- Exercise materials -
============================================================
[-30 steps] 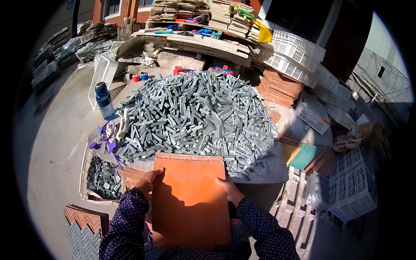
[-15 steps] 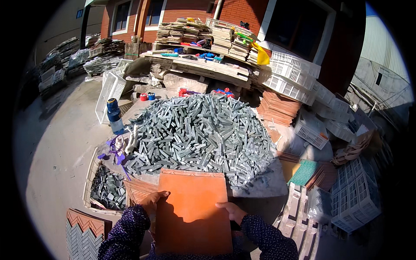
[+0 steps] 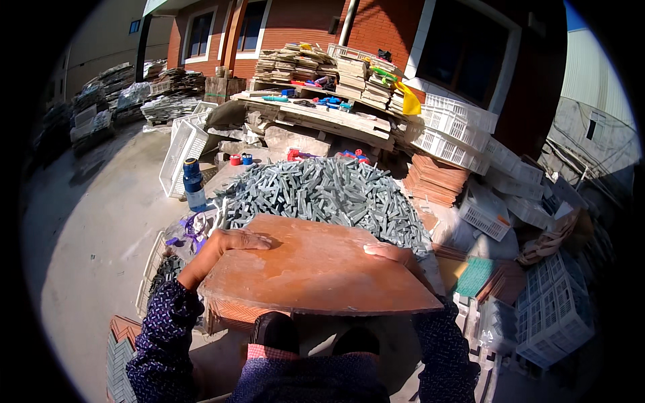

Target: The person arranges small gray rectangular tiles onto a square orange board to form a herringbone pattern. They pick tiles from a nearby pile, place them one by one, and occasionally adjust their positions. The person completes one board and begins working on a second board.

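I hold a flat orange-brown rectangular board (image 3: pixel 316 269) out in front of me, tilted, its upper face shiny with pale smears. My left hand (image 3: pixel 235 243) grips its left edge, fingers lying over the top. At the right edge my right hand (image 3: pixel 392 252) has hold of it, its fingertips on the upper face. Beyond the board lies a big heap of grey-green stone strips (image 3: pixel 322 191), partly covered by it. Below the board's near left edge shows an orange tray with a herringbone pattern (image 3: pixel 245 313). The board's underside is hidden.
A blue bottle (image 3: pixel 194 185) stands left of the heap, near purple ribbon (image 3: pixel 195 232). A crate of dark pieces (image 3: pixel 164 272) is at the left. Stacked orange boards (image 3: pixel 435 179) and white crates (image 3: pixel 453 121) stand at right. Behind the heap are piled slabs (image 3: pixel 295 65).
The board has been raised and tipped from a more upright pose, and now covers the heap's near part. Both hands moved up and forward with it. My shoes now show below.
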### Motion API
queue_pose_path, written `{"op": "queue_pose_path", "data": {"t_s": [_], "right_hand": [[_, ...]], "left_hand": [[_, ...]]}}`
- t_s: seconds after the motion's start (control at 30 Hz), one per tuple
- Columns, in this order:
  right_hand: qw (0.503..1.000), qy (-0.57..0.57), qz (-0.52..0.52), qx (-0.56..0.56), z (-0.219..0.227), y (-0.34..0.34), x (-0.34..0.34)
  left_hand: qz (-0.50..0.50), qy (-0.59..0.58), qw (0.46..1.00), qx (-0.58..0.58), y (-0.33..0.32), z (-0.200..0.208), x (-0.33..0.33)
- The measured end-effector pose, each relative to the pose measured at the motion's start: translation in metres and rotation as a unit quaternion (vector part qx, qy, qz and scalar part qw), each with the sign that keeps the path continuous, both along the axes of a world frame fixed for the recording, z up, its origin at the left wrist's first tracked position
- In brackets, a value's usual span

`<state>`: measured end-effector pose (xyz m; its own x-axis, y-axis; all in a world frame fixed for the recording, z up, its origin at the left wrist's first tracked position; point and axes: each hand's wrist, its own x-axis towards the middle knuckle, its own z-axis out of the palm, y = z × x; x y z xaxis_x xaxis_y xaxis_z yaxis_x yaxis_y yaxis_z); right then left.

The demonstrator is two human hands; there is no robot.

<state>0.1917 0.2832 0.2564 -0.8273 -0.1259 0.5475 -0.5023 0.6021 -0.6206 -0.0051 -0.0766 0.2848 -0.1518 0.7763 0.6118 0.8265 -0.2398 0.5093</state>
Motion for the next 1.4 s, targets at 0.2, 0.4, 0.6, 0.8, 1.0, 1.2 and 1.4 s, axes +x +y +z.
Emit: {"op": "queue_pose_path", "data": {"t_s": [0.2, 0.4, 0.6, 0.8, 1.0, 1.2, 1.4], "right_hand": [[0.94, 0.113, -0.165, 0.278, -0.109, -0.013, 0.007], [0.912, 0.105, -0.226, 0.326, -0.201, -0.04, 0.018], [0.914, 0.066, -0.259, 0.306, -0.249, -0.049, 0.022], [0.942, -0.077, -0.299, 0.133, -0.24, -0.049, 0.046], [0.891, -0.361, -0.27, -0.063, -0.208, -0.119, 0.128], [0.878, -0.321, -0.174, -0.31, -0.21, -0.141, 0.128], [0.829, -0.109, -0.053, -0.545, -0.127, -0.127, 0.129]], "left_hand": [[0.137, 0.193, 0.97, -0.061, -0.011, -0.11, 0.026], [0.193, 0.276, 0.936, -0.104, -0.03, -0.212, 0.034], [0.244, 0.238, 0.934, -0.104, -0.03, -0.268, 0.041], [0.39, 0.023, 0.908, -0.153, -0.059, -0.278, 0.049], [0.277, -0.35, 0.889, -0.101, -0.074, -0.241, 0.138], [0.227, -0.449, 0.864, 0.021, -0.044, -0.237, 0.16], [0.107, -0.552, 0.811, 0.16, -0.038, -0.11, 0.152]]}}
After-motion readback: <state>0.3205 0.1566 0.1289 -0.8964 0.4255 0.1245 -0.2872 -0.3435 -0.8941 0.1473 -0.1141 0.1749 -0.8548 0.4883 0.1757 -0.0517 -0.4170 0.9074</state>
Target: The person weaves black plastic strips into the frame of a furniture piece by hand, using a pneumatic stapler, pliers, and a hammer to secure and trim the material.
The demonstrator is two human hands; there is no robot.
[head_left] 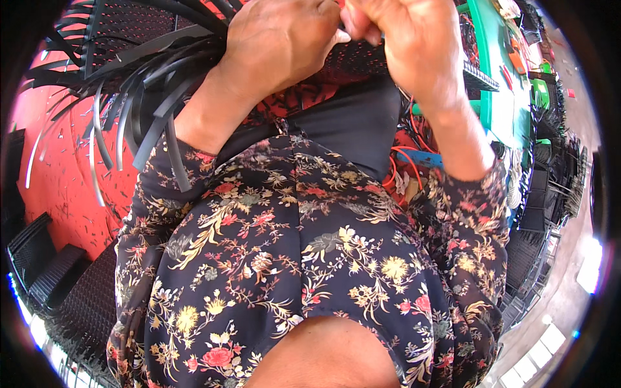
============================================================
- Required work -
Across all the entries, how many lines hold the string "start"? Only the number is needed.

- Completed exercise -
2